## PROBLEM REQUIREMENTS
Skip the pictures and give back the rest of the listing exactly.

## DATA SEGMENT
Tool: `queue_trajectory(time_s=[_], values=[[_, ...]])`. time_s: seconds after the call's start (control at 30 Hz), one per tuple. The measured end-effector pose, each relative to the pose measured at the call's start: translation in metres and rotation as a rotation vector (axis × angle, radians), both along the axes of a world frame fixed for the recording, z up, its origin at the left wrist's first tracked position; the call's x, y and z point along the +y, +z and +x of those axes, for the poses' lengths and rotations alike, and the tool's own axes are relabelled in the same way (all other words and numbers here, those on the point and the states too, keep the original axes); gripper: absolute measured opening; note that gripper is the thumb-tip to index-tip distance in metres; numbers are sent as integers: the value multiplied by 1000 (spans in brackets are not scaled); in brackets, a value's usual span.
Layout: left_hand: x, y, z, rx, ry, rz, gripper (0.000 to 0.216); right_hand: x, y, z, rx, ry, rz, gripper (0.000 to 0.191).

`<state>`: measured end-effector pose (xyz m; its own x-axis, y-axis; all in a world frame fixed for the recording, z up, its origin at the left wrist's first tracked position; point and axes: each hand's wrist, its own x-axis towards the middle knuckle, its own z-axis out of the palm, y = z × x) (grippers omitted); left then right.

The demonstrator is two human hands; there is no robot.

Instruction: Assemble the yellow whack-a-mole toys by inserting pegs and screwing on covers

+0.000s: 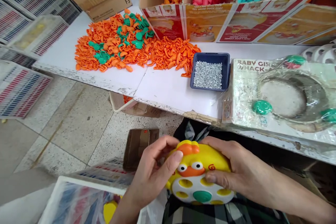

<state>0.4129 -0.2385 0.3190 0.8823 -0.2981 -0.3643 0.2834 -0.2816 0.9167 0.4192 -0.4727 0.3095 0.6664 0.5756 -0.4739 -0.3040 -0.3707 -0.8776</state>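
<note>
One white table (170, 91) carries a printed cardboard carton (207, 21) of orange, pink and teal plastic parts along its far edge. On the table lie a heap of orange and green plastic pieces (112, 45) and a blue tray (210, 56) of small metal pins (208, 75). Below its front edge, the left hand (154, 171) and right hand (233, 161) grip a yellow duck-shaped toy (199, 157) from either side.

Orange plastic parts (112, 45) on white table (168, 91)
</note>
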Motion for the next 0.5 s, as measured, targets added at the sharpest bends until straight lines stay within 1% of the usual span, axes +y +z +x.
queue_trajectory(time_s=[0.03,0.1,0.2,0.33,0.4,0.5], values=[[1,4,4,-23,-31,26,15,2,3,0,-35,11,-56,21],[1,12,12,-54,-115,67,21,7,10,0,-117,47,-150,17],[1,23,22,-42,-231,109,17,13,19,0,-206,89,-222,11],[-1,27,23,-37,-237,171,15,18,18,-4,-350,53,-221,10],[-3,26,20,-49,-240,199,14,20,14,-7,-417,51,-225,12],[-5,22,16,-73,-250,219,14,21,10,-12,-449,50,-227,11]])
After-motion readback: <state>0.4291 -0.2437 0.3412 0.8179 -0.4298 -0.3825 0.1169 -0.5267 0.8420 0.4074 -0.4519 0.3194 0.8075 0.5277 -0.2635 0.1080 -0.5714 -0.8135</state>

## YOUR SOLUTION
Tool: `queue_trajectory(time_s=[_], values=[[_, ...]])`. time_s: seconds after the call's start (control at 30 Hz), one per tuple. The measured end-effector pose, each relative to the pose measured at the call's start: translation in metres and rotation as a rotation vector (axis × angle, radians), both along the axes of a world frame fixed for the recording, z up, its origin at the left wrist's first tracked position; the call's x, y and z point along the +y, +z and +x of those axes, for the poses' lengths and rotations alike, and the tool's own axes are relabelled in the same way (all other words and numbers here, those on the point and the states too, keep the original axes); gripper: absolute measured opening; note that gripper is the thumb-tip to index-tip distance in metres; numbers are sent as integers: the value multiplied by 1000 (spans in brackets are not scaled); in brackets, a value's usual span.
Layout: left_hand: x, y, z, rx, ry, rz, gripper (0.000 to 0.216); right_hand: x, y, z, rx, ry, rz, gripper (0.000 to 0.191).

`<state>`: measured end-effector pose (xyz m; its own x-axis, y-axis; all in a world frame fixed for the recording, z up, its origin at the left wrist's first tracked position; point and axes: each hand's wrist, its own x-axis towards the middle knuckle, its own z-axis out of the palm, y = z × x) (grippers omitted); left then right.

The demonstrator is two human hands; there is no robot.

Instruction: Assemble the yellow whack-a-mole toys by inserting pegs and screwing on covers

+0.000s: 

<state>0.4129 -0.2385 0.3190 0.8823 -0.2981 -0.3643 0.2834 -0.2816 0.9167 0.4192 -0.4727 0.3095 0.6664 0.5756 -0.4739 -0.3040 -0.3707 -0.8776</state>
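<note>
One white table (170, 91) carries a printed cardboard carton (207, 21) of orange, pink and teal plastic parts along its far edge. On the table lie a heap of orange and green plastic pieces (112, 45) and a blue tray (210, 56) of small metal pins (208, 75). Below its front edge, the left hand (154, 171) and right hand (233, 161) grip a yellow duck-shaped toy (199, 157) from either side.

Orange plastic parts (112, 45) on white table (168, 91)
</note>
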Motion for the next 0.5 s, as measured, targets added at the sharpest bends until straight lines stay within 1% of the usual span, axes +y +z +x.
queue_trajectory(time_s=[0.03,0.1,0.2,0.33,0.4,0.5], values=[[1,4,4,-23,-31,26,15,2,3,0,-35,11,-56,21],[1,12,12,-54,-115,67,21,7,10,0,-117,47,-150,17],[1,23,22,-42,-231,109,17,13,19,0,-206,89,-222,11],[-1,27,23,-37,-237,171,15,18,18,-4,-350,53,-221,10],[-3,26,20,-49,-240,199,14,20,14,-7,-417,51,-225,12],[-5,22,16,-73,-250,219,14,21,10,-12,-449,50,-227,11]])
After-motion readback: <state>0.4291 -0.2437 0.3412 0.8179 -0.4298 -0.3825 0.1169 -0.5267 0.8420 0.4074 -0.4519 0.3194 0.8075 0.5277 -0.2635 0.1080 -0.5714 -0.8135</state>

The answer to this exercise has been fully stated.